# [TO DO]
Give the data again exactly as written, skipping any pictures.

# [SUPPLIED INFORMATION]
^^^^^^^^

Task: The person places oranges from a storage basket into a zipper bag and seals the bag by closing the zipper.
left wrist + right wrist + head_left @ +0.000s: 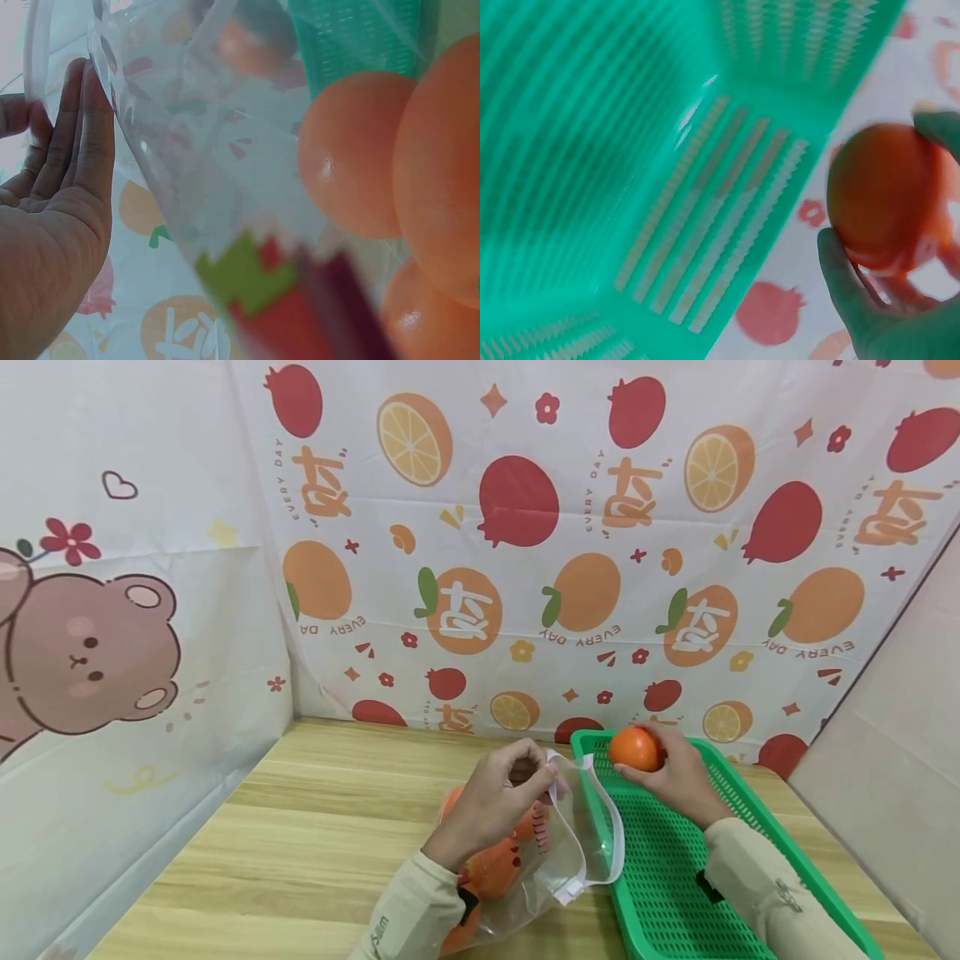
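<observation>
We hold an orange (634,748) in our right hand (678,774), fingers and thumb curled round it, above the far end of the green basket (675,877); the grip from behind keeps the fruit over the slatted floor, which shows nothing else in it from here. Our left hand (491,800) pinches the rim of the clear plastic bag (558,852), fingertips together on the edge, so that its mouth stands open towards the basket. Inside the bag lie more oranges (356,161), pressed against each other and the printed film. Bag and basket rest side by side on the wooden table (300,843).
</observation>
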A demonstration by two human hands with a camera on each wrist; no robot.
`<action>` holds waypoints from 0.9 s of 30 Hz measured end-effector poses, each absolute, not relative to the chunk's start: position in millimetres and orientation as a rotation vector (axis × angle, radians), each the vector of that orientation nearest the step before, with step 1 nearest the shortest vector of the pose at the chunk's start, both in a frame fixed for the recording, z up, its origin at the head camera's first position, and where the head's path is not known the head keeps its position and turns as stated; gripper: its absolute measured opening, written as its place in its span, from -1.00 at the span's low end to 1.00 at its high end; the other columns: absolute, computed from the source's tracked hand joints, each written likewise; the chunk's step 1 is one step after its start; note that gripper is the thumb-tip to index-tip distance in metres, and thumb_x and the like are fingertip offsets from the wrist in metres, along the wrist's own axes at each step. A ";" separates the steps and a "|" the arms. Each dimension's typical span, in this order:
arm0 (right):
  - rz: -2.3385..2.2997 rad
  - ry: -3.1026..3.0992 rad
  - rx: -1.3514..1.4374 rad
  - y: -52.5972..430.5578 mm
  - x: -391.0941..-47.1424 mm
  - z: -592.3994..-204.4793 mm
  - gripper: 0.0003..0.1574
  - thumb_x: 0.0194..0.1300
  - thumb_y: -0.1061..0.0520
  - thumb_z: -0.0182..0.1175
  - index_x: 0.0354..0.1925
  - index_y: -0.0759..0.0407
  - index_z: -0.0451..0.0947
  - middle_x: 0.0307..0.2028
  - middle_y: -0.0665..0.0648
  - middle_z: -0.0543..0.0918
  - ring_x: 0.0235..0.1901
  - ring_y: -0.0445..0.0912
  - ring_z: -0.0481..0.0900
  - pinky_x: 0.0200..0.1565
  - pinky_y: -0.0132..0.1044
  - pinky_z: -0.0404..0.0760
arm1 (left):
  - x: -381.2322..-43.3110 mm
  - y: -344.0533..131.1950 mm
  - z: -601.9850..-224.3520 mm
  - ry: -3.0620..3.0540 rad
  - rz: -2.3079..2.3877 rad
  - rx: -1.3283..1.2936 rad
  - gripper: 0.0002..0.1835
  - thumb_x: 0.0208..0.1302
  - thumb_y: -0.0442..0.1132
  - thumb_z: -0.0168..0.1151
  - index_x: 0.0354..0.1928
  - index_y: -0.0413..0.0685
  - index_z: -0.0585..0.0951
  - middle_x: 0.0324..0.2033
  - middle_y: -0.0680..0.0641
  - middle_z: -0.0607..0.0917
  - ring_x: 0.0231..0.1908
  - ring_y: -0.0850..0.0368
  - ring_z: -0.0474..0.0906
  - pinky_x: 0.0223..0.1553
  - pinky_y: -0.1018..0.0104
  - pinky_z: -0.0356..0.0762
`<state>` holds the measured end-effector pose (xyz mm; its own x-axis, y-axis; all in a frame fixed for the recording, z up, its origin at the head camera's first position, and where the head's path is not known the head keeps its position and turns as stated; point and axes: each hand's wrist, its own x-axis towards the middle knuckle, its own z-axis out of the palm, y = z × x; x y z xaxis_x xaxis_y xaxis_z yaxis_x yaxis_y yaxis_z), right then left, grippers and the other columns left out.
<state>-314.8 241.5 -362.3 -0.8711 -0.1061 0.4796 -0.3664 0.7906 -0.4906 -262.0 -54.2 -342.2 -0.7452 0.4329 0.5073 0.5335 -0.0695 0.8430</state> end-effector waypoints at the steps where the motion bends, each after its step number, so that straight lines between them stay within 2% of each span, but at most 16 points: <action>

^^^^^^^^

# [ANSWER SECTION]
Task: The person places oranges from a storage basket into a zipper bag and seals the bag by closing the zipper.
left wrist + right wrist + head_left @ +0.000s: 
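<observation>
We hold an orange (634,748) in our right hand (678,774), fingers and thumb curled round it, above the far end of the green basket (675,877); the grip from behind keeps the fruit over the slatted floor, which shows nothing else in it from here. Our left hand (491,800) pinches the rim of the clear plastic bag (558,852), fingertips together on the edge, so that its mouth stands open towards the basket. Inside the bag lie more oranges (356,161), pressed against each other and the printed film. Bag and basket rest side by side on the wooden table (300,843).
</observation>
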A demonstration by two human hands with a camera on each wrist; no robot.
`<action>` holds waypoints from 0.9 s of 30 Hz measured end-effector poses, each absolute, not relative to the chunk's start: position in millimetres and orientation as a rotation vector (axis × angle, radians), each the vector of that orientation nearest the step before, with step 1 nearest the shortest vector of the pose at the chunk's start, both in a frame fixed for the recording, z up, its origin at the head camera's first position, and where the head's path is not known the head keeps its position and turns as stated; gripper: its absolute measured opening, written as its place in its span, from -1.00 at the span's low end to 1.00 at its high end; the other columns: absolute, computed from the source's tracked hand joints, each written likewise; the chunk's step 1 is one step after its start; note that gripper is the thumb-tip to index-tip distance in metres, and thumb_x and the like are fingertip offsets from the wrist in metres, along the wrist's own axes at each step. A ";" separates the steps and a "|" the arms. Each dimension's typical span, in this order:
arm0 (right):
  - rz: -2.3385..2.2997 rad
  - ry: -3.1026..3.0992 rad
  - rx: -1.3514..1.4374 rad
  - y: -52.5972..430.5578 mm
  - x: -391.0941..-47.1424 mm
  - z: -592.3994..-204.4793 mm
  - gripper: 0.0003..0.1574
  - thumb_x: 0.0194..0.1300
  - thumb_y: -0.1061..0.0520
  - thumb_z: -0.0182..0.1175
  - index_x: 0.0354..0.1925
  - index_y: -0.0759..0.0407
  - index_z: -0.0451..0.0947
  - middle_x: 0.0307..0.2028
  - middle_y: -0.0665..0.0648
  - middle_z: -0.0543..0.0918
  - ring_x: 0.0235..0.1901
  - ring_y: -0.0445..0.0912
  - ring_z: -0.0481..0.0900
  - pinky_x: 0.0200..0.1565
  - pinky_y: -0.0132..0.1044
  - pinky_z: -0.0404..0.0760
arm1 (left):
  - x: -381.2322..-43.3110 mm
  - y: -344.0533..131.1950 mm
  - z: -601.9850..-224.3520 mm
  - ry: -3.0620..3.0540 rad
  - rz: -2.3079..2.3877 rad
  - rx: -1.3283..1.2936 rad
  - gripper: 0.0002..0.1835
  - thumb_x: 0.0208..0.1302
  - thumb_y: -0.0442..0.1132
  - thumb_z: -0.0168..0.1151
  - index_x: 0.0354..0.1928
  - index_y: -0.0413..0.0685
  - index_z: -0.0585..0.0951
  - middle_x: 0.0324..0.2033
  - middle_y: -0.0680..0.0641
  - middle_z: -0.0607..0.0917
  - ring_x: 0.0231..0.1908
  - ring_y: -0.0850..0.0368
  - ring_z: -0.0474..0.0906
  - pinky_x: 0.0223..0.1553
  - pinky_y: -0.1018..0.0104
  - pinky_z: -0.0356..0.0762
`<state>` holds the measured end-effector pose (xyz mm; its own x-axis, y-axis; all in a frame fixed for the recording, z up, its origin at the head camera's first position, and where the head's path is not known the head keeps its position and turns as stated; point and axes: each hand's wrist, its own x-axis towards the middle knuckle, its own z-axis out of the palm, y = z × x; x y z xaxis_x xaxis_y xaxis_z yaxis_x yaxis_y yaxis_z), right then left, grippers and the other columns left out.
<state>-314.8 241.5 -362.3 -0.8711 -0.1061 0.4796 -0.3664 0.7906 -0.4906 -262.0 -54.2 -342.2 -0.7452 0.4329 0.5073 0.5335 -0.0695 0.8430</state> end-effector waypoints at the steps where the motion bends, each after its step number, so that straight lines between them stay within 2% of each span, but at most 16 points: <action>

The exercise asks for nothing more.